EXERCISE:
The entries are to be repeated in full, without any change.

DATA FOR ANALYSIS:
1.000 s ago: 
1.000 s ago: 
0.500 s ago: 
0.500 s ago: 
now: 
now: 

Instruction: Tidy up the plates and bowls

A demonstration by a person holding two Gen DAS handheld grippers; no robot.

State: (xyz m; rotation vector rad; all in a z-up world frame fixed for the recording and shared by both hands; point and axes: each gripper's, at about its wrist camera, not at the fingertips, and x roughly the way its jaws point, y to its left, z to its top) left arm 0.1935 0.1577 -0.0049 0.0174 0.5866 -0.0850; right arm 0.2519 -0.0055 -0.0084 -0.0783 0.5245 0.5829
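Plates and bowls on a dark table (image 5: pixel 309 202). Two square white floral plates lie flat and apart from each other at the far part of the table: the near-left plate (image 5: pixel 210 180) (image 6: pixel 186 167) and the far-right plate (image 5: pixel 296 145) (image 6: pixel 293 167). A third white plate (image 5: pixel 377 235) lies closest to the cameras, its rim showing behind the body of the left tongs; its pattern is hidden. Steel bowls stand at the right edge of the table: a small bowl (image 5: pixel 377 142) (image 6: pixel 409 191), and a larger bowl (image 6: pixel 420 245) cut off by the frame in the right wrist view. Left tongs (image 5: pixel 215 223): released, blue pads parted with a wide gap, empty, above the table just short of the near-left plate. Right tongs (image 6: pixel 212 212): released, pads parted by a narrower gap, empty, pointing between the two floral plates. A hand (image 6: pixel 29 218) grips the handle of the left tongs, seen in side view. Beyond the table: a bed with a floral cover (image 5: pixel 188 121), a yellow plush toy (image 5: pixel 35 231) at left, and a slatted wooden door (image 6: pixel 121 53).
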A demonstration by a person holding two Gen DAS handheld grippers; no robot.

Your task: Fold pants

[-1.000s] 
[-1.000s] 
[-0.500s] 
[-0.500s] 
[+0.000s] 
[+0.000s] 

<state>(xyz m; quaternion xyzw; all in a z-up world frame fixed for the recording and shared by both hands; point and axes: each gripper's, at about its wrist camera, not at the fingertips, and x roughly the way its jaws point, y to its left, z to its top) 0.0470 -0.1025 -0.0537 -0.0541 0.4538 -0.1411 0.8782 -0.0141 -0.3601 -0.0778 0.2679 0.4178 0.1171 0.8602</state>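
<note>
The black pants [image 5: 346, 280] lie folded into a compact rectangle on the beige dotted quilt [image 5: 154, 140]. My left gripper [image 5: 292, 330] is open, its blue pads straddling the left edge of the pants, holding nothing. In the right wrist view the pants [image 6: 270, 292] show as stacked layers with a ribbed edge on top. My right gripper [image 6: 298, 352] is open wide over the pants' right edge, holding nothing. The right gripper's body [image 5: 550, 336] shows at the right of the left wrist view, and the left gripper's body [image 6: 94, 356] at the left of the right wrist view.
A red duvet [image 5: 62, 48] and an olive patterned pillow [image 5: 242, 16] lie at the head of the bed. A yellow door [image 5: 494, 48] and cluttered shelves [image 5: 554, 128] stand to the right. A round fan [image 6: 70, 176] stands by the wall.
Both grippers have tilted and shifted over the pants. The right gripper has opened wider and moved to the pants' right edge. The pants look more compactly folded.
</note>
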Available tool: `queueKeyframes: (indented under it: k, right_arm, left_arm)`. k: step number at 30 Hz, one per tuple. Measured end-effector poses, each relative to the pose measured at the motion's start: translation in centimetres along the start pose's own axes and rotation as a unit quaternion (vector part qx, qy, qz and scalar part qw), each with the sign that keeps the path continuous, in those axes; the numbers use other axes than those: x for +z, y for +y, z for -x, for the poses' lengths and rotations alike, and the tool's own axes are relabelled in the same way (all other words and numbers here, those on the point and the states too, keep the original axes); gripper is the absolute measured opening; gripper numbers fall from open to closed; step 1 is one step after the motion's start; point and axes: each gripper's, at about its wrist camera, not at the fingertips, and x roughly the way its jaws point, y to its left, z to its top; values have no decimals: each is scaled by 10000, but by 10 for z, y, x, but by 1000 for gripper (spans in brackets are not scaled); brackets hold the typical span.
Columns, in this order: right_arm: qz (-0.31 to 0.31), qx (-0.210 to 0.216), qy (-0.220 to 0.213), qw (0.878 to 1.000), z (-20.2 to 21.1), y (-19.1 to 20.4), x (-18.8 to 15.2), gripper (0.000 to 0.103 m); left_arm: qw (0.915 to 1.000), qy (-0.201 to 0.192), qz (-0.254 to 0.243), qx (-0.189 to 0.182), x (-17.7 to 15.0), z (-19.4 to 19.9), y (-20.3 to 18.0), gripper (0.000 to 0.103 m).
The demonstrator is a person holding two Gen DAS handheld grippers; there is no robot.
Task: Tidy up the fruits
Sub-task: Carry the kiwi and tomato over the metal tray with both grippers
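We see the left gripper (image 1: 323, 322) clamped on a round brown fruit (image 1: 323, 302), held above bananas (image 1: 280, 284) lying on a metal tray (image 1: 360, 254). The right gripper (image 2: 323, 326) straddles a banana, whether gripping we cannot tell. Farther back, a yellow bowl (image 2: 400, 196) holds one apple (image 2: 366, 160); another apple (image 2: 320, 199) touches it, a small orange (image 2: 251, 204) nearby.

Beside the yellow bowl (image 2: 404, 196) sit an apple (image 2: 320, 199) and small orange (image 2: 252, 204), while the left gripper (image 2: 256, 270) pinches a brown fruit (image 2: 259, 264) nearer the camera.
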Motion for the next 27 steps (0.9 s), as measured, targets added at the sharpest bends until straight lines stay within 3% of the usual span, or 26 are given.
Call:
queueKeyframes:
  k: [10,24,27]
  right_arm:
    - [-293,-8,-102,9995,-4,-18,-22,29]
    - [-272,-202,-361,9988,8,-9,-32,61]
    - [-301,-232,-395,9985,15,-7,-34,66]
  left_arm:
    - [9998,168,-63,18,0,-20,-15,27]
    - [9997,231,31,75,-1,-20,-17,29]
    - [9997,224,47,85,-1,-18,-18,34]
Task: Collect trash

EXERCISE SOLUTION:
1.000 s ago: 
1.000 s ago: 
0.500 s ago: 
0.500 s ago: 
now: 
now: 

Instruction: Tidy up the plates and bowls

A demonstration by a person holding two Gen DAS handheld grippers; no robot.

State: (xyz m; rotation vector rad; all in a z-up world frame fixed for the recording and shared by both hands; point and axes: each gripper's, at about its wrist camera, not at the fingertips, and x roughly the way its jaws point, y to its left, z to its top) left arm 0.1935 0.1577 -0.0049 0.0174 0.5866 -0.0850; right arm 0.2519 -0.0055 -0.0084 -0.0783 0.5245 0.5829
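Plates and bowls on a dark table (image 5: pixel 309 202). Two square white floral plates lie flat and apart from each other at the far part of the table: the near-left plate (image 5: pixel 210 180) (image 6: pixel 186 167) and the far-right plate (image 5: pixel 296 145) (image 6: pixel 293 167). A third white plate (image 5: pixel 377 235) lies closest to the cameras, its rim showing behind the body of the left tongs; its pattern is hidden. Steel bowls stand at the right edge of the table: a small bowl (image 5: pixel 377 142) (image 6: pixel 409 191), and a larger bowl (image 6: pixel 420 245) cut off by the frame in the right wrist view. Left tongs (image 5: pixel 215 223): released, blue pads parted with a wide gap, empty, above the table just short of the near-left plate. Right tongs (image 6: pixel 212 212): released, pads parted by a narrower gap, empty, pointing between the two floral plates. A hand (image 6: pixel 29 218) grips the handle of the left tongs, seen in side view. Beyond the table: a bed with a floral cover (image 5: pixel 188 121), a yellow plush toy (image 5: pixel 35 231) at left, and a slatted wooden door (image 6: pixel 121 53).
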A demonstration by a person holding two Gen DAS handheld grippers; no robot.

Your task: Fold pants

[-1.000s] 
[-1.000s] 
[-0.500s] 
[-0.500s] 
[+0.000s] 
[+0.000s] 

<state>(xyz m; quaternion xyzw; all in a z-up world frame fixed for the recording and shared by both hands; point and axes: each gripper's, at about its wrist camera, not at the fingertips, and x roughly the way its jaws point, y to its left, z to its top) 0.0470 -0.1025 -0.0537 -0.0541 0.4538 -0.1411 0.8782 -0.0141 -0.3601 -0.0778 0.2679 0.4178 0.1171 0.8602</state>
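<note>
The black pants [image 5: 346, 280] lie folded into a compact rectangle on the beige dotted quilt [image 5: 154, 140]. My left gripper [image 5: 292, 330] is open, its blue pads straddling the left edge of the pants, holding nothing. In the right wrist view the pants [image 6: 270, 292] show as stacked layers with a ribbed edge on top. My right gripper [image 6: 298, 352] is open wide over the pants' right edge, holding nothing. The right gripper's body [image 5: 550, 336] shows at the right of the left wrist view, and the left gripper's body [image 6: 94, 356] at the left of the right wrist view.
A red duvet [image 5: 62, 48] and an olive patterned pillow [image 5: 242, 16] lie at the head of the bed. A yellow door [image 5: 494, 48] and cluttered shelves [image 5: 554, 128] stand to the right. A round fan [image 6: 70, 176] stands by the wall.
Both grippers have tilted and shifted over the pants. The right gripper has opened wider and moved to the pants' right edge. The pants look more compactly folded.
</note>
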Available tool: `queueKeyframes: (indented under it: k, right_arm, left_arm)`. k: step number at 30 Hz, one per tuple. Measured end-effector poses, each relative to the pose measured at the motion's start: translation in centimetres along the start pose's own axes and rotation as a unit quaternion (vector part qx, qy, qz and scalar part qw), each with the sign that keeps the path continuous, in those axes; the numbers use other axes than those: x for +z, y for +y, z for -x, for the poses' lengths and rotations alike, and the tool's own axes are relabelled in the same way (all other words and numbers here, those on the point and the states too, keep the original axes); gripper is the absolute measured opening; gripper numbers fall from open to closed; step 1 is one step after the motion's start; point and axes: each gripper's, at about its wrist camera, not at the fingertips, and x roughly the way its jaws point, y to its left, z to its top; values have no decimals: each is scaled by 10000, but by 10 for z, y, x, but by 1000 for gripper (spans in brackets are not scaled); brackets hold the typical span.
Columns, in this order: right_arm: qz (-0.31 to 0.31), qx (-0.210 to 0.216), qy (-0.220 to 0.213), qw (0.878 to 1.000), z (-20.2 to 21.1), y (-19.1 to 20.4), x (-18.8 to 15.2), gripper (0.000 to 0.103 m); left_arm: qw (0.915 to 1.000), qy (-0.201 to 0.192), qz (-0.254 to 0.243), qx (-0.189 to 0.182), x (-17.7 to 15.0), z (-19.4 to 19.9), y (-20.3 to 18.0), gripper (0.000 to 0.103 m).
The demonstrator is a person holding two Gen DAS handheld grippers; there is no robot.
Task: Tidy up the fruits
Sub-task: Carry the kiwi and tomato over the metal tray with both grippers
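We see the left gripper (image 1: 323, 322) clamped on a round brown fruit (image 1: 323, 302), held above bananas (image 1: 280, 284) lying on a metal tray (image 1: 360, 254). The right gripper (image 2: 323, 326) straddles a banana, whether gripping we cannot tell. Farther back, a yellow bowl (image 2: 400, 196) holds one apple (image 2: 366, 160); another apple (image 2: 320, 199) touches it, a small orange (image 2: 251, 204) nearby.

Beside the yellow bowl (image 2: 404, 196) sit an apple (image 2: 320, 199) and small orange (image 2: 252, 204), while the left gripper (image 2: 256, 270) pinches a brown fruit (image 2: 259, 264) nearer the camera.
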Motion for the next 27 steps (0.9 s), as measured, targets added at the sharpest bends until straight lines stay within 3% of the usual span, or 26 are given.
Call:
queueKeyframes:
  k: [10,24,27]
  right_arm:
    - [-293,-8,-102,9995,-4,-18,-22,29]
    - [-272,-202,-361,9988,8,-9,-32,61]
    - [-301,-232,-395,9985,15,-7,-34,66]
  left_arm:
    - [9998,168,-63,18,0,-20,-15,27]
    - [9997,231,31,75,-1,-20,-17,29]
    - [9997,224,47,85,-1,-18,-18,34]
Task: Collect trash

This is the complete output for the exercise.